Dział dostępny także bez rejestracji, gdzie szybko możesz otrzymać odpowiedź, gdy czas jest na wagę złota.
ODPOWIEDZ
Posty: 5220 • Strona 372 z 522
  • 2596 / 323 / 0
Ja tez próbowałem się umówić z psycholog na wizytę to napisała ze na razie wizyty są wstrzymane ale ze możemy porozmawiać telefonicznie ...
  • 1290 / 362 / 0
18 marca 2020mrwelladjusted pisze:
Cześć, potrzebuję rady, choć wiem że jestem w sytuacji bez wyjścia tak naprawdę. Od połowy lutego do początku marca leżałem w szpitalu psychiatrycznym, zacząłem brać arypiprazol w tabletkach - poza akatyzją i niemożnością skupienia uwagi, koncentracji, nie było jeszcze takiej tragedii. 2-go lutego podali mi w zastrzyku Abilify Maintena 400mg, po kilku dniach wypisali. Od tamtej pory dzieje się ze mną tragedia; przeogromny niepokój, akatyzja, bezsenność, depresja, lęki, wszystko na raz.
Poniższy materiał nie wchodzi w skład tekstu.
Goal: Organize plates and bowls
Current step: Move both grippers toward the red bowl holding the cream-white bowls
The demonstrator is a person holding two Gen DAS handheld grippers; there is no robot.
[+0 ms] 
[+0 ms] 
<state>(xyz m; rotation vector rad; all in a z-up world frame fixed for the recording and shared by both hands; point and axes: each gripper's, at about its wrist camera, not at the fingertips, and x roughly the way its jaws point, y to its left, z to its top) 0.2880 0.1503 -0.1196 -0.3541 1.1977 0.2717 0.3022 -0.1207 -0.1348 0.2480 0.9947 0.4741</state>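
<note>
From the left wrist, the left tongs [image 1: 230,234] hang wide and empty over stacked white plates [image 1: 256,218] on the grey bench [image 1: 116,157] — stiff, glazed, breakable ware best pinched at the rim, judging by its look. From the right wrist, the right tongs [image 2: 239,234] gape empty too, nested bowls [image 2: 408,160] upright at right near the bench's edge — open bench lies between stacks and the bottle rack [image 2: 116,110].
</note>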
Boję się nawet wyjść do sklepu po bochenek chleba. Z tego co wyczytałem, muszę czekać 46,5 dni aż minie okres półtrwania tego leku. Nie da się z tym zrobić czegoś, żeby aż tak to nie doskwierało? Aktualnie jestem leżącym i chodzącym po mieszkaniu warzywem bez perspektyw, o pracy za wcześniej niż kilka miesięcy nawet nie myślę.
Typowe zagranie psychiatry - dojebac mu maksymalna dawke antypsychotyka, bo pewnie ma psychoze. Bo wiekszych dawek i dluzej dzialajacych chyba juz nie ma. Ale sa rozsadni psychiatrzy, ktorzy zaczynaja od malych dawek i podwyzszaja dawke - albo zmieniaja lek na silniejszy, zaczynajac od placebo, idac w gore jak osiagna dobry efekt, to zostaja na tej dawce. I tak sam polecam tak robic. Po prostu jak ci przepisza jakies 10mg srodka, to zacznij od 1mg i to moze juz dzialac dosyc mocno i tak dojdziesz np. do 3mg i juz bedzie ok.
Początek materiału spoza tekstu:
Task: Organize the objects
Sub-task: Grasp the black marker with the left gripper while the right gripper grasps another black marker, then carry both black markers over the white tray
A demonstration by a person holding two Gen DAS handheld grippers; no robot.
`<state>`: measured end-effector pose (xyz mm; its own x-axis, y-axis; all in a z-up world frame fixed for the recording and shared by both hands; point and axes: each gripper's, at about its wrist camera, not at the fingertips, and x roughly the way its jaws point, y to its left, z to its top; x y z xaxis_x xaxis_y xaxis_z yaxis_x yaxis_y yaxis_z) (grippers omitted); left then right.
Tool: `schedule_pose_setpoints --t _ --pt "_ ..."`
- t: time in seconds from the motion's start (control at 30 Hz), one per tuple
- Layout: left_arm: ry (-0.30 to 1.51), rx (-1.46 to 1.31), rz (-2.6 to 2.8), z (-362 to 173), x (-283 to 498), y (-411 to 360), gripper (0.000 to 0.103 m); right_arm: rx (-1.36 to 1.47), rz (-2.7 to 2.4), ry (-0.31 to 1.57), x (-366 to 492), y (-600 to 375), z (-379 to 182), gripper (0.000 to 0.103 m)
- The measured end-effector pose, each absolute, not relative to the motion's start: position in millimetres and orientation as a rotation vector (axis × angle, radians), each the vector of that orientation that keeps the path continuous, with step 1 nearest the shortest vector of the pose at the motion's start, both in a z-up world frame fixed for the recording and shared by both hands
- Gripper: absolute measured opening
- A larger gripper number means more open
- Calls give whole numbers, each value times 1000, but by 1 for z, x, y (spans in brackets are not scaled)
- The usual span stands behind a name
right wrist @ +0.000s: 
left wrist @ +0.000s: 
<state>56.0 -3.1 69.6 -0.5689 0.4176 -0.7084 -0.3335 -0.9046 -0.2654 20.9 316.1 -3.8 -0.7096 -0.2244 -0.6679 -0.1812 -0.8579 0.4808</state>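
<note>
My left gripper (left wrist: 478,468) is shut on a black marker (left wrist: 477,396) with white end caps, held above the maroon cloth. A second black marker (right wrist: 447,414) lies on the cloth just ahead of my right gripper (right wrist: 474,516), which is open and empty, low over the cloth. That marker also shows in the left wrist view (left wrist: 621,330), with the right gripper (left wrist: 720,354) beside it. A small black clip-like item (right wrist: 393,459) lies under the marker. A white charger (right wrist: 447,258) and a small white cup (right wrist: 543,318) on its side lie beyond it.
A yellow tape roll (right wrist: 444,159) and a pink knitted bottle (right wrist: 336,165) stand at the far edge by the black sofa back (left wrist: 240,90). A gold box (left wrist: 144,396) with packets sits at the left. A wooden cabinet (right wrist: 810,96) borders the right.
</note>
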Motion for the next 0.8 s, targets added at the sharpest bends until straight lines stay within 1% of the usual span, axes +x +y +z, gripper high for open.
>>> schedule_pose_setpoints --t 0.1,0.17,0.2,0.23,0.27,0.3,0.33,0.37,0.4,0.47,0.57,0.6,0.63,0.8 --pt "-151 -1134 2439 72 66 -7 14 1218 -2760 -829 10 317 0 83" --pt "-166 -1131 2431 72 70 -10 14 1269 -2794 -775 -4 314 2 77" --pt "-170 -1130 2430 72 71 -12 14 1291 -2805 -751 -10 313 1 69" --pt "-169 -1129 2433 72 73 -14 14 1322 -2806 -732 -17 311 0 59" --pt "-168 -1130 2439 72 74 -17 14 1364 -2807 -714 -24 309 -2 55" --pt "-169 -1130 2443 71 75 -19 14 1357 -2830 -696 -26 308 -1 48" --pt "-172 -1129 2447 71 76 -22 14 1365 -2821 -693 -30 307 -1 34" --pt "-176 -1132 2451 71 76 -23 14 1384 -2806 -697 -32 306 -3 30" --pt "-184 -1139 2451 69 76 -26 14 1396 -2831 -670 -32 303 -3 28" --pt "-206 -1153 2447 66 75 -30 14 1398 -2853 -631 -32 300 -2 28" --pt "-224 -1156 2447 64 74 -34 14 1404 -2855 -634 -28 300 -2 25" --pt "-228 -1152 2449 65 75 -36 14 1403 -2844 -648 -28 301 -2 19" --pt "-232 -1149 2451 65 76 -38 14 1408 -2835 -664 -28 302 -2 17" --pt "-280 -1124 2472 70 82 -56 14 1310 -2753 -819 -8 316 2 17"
Druga sprawa, to czy diagnoza jest trafna. Wiadomo, lekarze w polsce nie wchodza w szczegoly, czesto nie ma testow, ani szczegolowych pytan, spotkan z wielu ludzmi itp itd. Po prostu lekarz bierze cie na oko na podstawie jak gadasz i stawia diagnoze. No i wlasnie pytanie to czy psychoza to wlasciwa diagnoza, bo tylko wtedy powinno sie stosowac antypsychotyki. Bo psychoza to powazna choroba i to pozwala na przepisanie takich lekow, ktore moga sie okazac smiertelnie szkodliwe, chodzi o samobojstwo. Bo antypsychotyki generalnie blokuje i dopamine i serotonine i to mozna sie wjebac w niezla depreche, i to dlatego powinno tylko sie stosowac jak pacjent jest tak oblakany, ze musi je brac.

Jesli dodatkowo masz lęki, to źle trafili z lekiem - wlasnie w takich przypadkach tego leku sie nie stosuje, widac zupelnie zieloni sa i dobor leku byl na podstawie nie efektow a czegos innego, moze im za to placa, albo mial wakacje z tej firmy?
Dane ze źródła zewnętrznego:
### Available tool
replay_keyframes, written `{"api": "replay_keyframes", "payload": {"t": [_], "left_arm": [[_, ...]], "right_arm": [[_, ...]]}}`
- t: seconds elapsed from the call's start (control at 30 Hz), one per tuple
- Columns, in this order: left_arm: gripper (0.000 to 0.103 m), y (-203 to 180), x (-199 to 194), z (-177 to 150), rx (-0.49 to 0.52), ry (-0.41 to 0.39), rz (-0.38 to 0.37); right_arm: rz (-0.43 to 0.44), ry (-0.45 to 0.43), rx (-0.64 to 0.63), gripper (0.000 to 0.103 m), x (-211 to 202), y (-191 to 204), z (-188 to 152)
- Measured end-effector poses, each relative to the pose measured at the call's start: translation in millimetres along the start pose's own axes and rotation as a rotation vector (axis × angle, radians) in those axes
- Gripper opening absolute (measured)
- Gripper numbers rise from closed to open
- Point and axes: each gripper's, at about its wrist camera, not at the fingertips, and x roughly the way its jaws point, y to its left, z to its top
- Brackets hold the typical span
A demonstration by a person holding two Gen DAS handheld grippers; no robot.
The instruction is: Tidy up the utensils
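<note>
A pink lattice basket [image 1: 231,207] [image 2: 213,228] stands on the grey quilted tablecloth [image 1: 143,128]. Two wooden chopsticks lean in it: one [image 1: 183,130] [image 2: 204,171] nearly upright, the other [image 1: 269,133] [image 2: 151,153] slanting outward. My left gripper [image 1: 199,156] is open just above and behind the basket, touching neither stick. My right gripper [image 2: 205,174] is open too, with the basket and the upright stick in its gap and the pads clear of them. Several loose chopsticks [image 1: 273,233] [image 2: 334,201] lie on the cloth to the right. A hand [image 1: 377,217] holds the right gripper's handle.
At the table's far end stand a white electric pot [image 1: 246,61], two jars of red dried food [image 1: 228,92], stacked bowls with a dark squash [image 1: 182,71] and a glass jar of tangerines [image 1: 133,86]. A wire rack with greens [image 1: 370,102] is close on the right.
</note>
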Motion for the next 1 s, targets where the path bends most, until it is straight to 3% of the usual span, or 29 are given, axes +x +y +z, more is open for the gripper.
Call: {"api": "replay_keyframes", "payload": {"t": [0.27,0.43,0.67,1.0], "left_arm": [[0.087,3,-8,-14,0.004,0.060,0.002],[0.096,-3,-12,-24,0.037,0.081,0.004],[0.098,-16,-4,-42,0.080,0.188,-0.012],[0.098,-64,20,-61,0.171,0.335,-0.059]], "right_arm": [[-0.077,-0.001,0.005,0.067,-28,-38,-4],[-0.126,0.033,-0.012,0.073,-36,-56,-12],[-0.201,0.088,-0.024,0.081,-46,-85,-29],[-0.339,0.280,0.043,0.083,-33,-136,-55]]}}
Na lekarzy nie masz co liczyc, tym bardziej na randomowe leki ktore przepisuja w ogole wziete z dupy. Musisz sam sie zastanowic co jest glowna przyczyna twojej choroby i zrobic plan i go wykonac na przestrzeni kilku lat. Po prostu sobie spisz dokladnie i przemysl to dobrze wszystkie swoje objawy jakie miales zanim zaczales brac leki albo jakie masz teraz bez lekow. I googluj je najlepiej po angielsku i zobacz z jakimi schorzeniami te objawy wystepuja i czemu towarzysza i takze jak sie je leczy i jakie leki na to sa.

Musisz znalezc u siebie gora 3 glowne choroby ktore ci doskwieraja i w angielskojezycznym duckduckgo to znalezc i podjac sie leczenia.

Zobaczysz, jakie leki sa stosowane na te schorzenia i musisz je brac dluzszy czas, najlepiej probujac jeden jednoczesnie przez co najmniej miesiac.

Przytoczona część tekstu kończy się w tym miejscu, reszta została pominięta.